The annual report doesn't say who the bank and financial institution debt is held by and neither the country's major banks nor Allied Farmers itself want to talk about it. But we do know Hanover was in trouble with its banks well before Allied Farmers took over.
Hanover's annual report for the year to June 30, 2009 noted covenants on bank loans of NZ$4.4 million, NZ$21.2 million and NZ$11.4 million, respectively, had been breached. These loans were held by Hanover subsidiaries Clearwater Hotel 2004 Ltd, Matarangi Beach Estates Ltd, and Lifestyles of New Zealand Queenstown Ltd which passed over to Allied Farmers.
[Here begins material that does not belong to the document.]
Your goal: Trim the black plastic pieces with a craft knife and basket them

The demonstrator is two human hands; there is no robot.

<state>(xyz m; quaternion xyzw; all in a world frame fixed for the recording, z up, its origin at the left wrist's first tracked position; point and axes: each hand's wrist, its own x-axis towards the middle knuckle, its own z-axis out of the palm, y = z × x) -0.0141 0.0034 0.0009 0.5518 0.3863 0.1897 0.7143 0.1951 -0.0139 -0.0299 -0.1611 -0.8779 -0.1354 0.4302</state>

Hanover investors miss out
The cash Allied Farmers has generated from the Hanover book isn't finding its way to Hanover investors' pockets. Rather it has been used to cover Allied Farmers' operating costs and pay down debt. The bulk of Allied Farmers' share from the NZ$27 million recent sale of stage two of Queenstown's Five Mile to Auckland property developer Tony Gapes, for example, is being used to keep Westpac at bay. That was after a prior charge holder, Uno Finance, took its NZ$9.3 million.
When Allied Farmers acquired Hanover's property and loan assets, it said it hoped this would enable it to strengthen ANF's balance sheet through the contribution of “quality loan assets as an injection of capital.” It anticipated this would pump at least NZ$50 million of new equity into ANF. This never materialised and in August ANF's trustee, Guardian Trust, pulled the plug on ANF. This has cost Allied Farmers shareholders - including the ex-Hanover debt holders - more than NZ$68 million through investment, goodwill and deferred tax write-offs.
So when Alloway writes in his company's annual report that the recovery process on Hanover loans and properties has been encouraging so far, and as speculation mounts of Securities Commission action over the Allied Farmers-Hanover deal, it's hard to imagine he's writing from the perspective of a former Hanover, now Allied Farmers', investor.